Vu l’ampleur et le soin qu’ont mis les enquêteurs à procéder à la mission qui leur avait été confiée, l’on ne peut que constater que c’est en réalité à une enquête administrative qu’ils ont procédé et non pas à de simples investigations préliminaires.

Or, le recourant aurait dû avoir le droit d’être assisté d’un avocat, de se déterminer sur les questions posées aux collaborateurs du service de la sécurité municipale et être invité à se déterminer sur le rapport final avant toute décision du conseil administratif.

Ce faisant, la commune a procédé à une véritable enquête administrative sans respecter les termes clairs de l’article 81 du statut. Dans ce contexte, le droit d’être entendu du recourant a été violé.

Cette violation peut être réparée devant l’autorité de recours si celle-ci jouit du même pouvoir d’examen que l’autorité intimée et si l’examen de ces questions ne relève pas de l’opportunité, car l’autorité de recours ne peut alors substituer son pouvoir d’examen à celui de l’autorité de première instance (ATA/384/2005 du 24 mai 2008). In casu, le Tribunal administratif ne dispose pas du même pouvoir d’examen que le conseil administratif, les éléments d’une décision d’ouverture d’enquête administrative relevant de l’opportunité et échappant à son contrôle (art. 61 al. 2 LPA).

Ainsi, la violation manifeste du droit d’être entendu du recourant ne peut elle être réparée dans le cadre de la procédure devant le Tribunal administratif.

8. Pour qu’un acte puisse être déclaré nul, le Tribunal fédéral requiert un vice grave et évident et l’absence d’atteinte à la sécurité juridique en cas de constatation de cette nullité (ATF 104 Ia 172). Une telle atteinte n’étant nullement alléguée, ces deux conditions sont remplies en l’espèce et rien ne s’oppose à la nullité de cette décision.

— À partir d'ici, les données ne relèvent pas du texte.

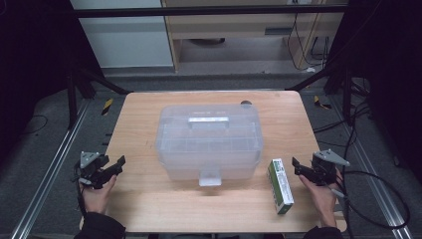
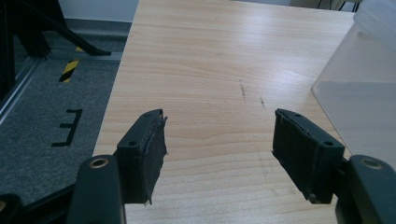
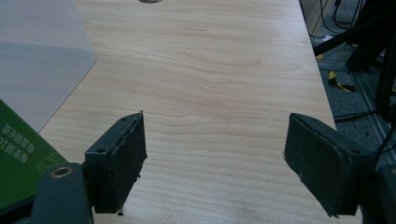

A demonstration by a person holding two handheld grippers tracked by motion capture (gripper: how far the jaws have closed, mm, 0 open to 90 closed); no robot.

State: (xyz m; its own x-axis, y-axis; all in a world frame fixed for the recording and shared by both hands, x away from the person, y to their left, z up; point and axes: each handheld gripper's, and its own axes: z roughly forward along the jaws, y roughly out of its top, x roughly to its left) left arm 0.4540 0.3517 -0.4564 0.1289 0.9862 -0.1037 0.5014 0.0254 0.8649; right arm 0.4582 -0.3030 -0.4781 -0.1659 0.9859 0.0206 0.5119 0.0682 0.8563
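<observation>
I hold my left gripper [image 1: 118, 163] at the left edge of the table [image 1: 149, 199], towards the near corner, its jaws spread wide with nothing between them; in the left gripper view [image 2: 219, 135] only bare wood lies between the pads. My right gripper [image 1: 296, 164] sits at the right edge, towards the near right corner, and its jaws stand wide apart too, over bare table in the right gripper view [image 3: 215, 149].

The green carton [image 1: 279, 185] lies flat near the near right corner, its long side running from front to back, just beside my right gripper and on its inner side; its green corner shows at the lower left of the right gripper view [image 3: 21, 158]. The clear plastic box [image 1: 209, 142] stands in the middle of the table, lid on, handle on top, a latch tab at its near side. The carton is near the box's near right corner; whether they touch I cannot quite tell, though they look apart. A small dark round thing [image 1: 246, 103] lies near the far edge, behind the box.
</observation>
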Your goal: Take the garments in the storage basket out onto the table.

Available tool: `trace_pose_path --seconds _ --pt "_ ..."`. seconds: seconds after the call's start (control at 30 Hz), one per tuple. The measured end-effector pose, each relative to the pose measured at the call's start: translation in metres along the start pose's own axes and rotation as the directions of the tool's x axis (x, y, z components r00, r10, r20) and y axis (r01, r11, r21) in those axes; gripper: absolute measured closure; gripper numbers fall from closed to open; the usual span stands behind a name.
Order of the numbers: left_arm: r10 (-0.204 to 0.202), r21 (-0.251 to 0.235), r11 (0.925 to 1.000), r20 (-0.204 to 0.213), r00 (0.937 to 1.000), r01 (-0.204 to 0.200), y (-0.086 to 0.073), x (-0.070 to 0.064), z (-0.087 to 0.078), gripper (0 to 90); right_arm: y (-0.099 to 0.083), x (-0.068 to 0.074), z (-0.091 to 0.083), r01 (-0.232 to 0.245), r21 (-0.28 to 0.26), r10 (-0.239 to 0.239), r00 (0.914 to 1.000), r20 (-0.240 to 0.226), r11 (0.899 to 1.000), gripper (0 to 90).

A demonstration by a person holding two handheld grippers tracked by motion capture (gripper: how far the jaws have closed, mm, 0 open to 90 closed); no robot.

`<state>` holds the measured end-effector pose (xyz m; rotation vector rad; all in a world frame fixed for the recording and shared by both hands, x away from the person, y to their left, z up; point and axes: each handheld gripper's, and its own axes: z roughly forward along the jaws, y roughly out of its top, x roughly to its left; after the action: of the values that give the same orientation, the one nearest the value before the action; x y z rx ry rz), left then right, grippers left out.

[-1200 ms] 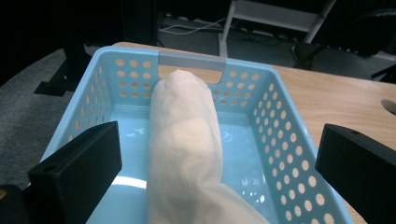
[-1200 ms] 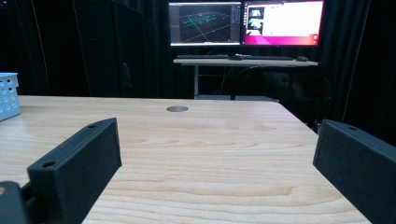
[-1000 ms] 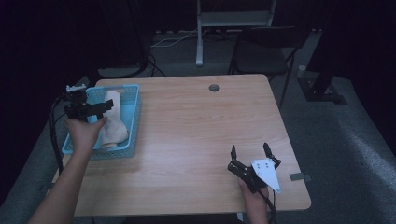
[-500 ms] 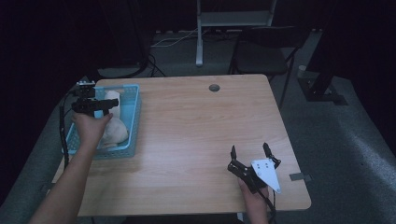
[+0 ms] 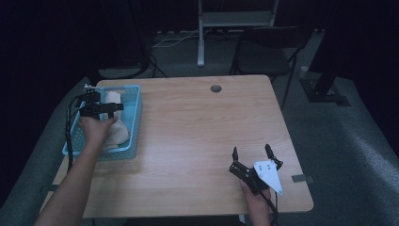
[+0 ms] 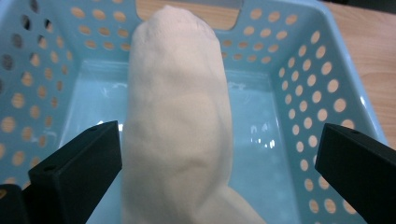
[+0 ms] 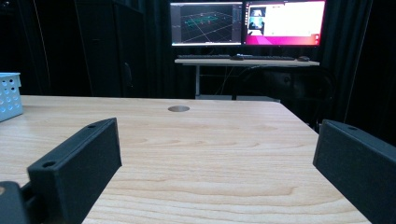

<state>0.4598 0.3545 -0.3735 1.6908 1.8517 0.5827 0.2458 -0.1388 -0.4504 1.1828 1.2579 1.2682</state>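
Left gripper (image 6: 219, 186) poised over the blue basket (image 5: 133, 123) at the tabletop's (image 5: 197, 136) 9 o'clock edge, fingers wide apart; the cream cloth bundle (image 6: 180, 126) lies between them, touching the left finger, clear of the right. Right gripper (image 5: 251, 154) at 5 o'clock, fingers spread wide, holding nothing above bare wood.

In the left gripper view the cream cloth bundle (image 6: 180, 126) runs off the frame's bottom edge, and the blue basket (image 6: 303, 70) is cropped at both sides. In the high view, left of centre, a hand (image 5: 96, 129) covers what may be the bundle's near part.
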Motion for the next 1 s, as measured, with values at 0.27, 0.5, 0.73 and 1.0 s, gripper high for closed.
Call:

9. La constatation de la nullité d’une décision a un effet rétroactif, en ce sens que l’acte est censé ne jamais avoir existé (P. MOOR, Droit administratif, volume II 2002, n° 2.3.1.2.). Cette constatation de la nullité de la décision du 8 mai 2008 emporte, ipso facto, celle de la suspension provisoire du recourant.

10. En conséquence, le recours sera admis et la nullité de la décision dont est recours constatée.

Vu l’issue du litige, un émolument de CHF 1'500.- sera mis à la charge de la commune de V______ et une indemnité de procédure de CHF 2'500.- sera allouée au recourant, à charge de l’intimée (art. 87 LPA).

PAR CES MOTIFS
LE TRIBUNAL ADMINISTRATIF

à la forme :

déclare recevable le recours interjeté le 19 mai 2008 par Monsieur X______ contre la décision du 8 mai 2008 de la commune de V______ ;

au fond :

l’admet ;

constate la nullité de la décision du 8 mai 2008 de la commune de V______ ;

met à la charge de la commune de V______ un émolument de CHF 1'500.- ;

alloue une indemnité de procédure de CHF 2'500.- à Monsieur X______, à charge de la commune de V______ ;

dit que, conformément aux articles 82 et suivants de la loi fédérale sur le Tribunal fédéral du 17 juin 2005 (LTF - RS 173.110), le présent arrêt peut être porté dans les trente jours qui suivent sa notification par-devant le Tribunal fédéral, par la voie du recours en matière de droit public ; le mémoire de recours doit indiquer les conclusions, motifs et moyens de preuve et porter la signature du recourant ou de son mandataire ; il doit être adressé au Tribunal fédéral, 1000 Lausanne 14, par voie postale ou par voie électronique aux conditions de l’article 42 LTF. Le présent arrêt et les pièces en possession du recourant, invoquées comme moyens de preuve, doivent être joints à l’envoi ;

communique le présent arrêt à Me Bastien Geiger, avocat du recourant ainsi qu'à Me David Lachat, avocat de la commune de V______.

Siégeants : Mme Bovy, présidente, Mmes Hurni et Junod, M. Dumartheray, juges, M. Torello, juge suppléant.

Au nom du Tribunal administratif :

la greffière-juriste :

 

 

C. Del Gaudio-Siegrist

 

la présidente :

 

 

L. Bovy

 

 

Copie conforme de cet arrêt a été communiquée aux parties.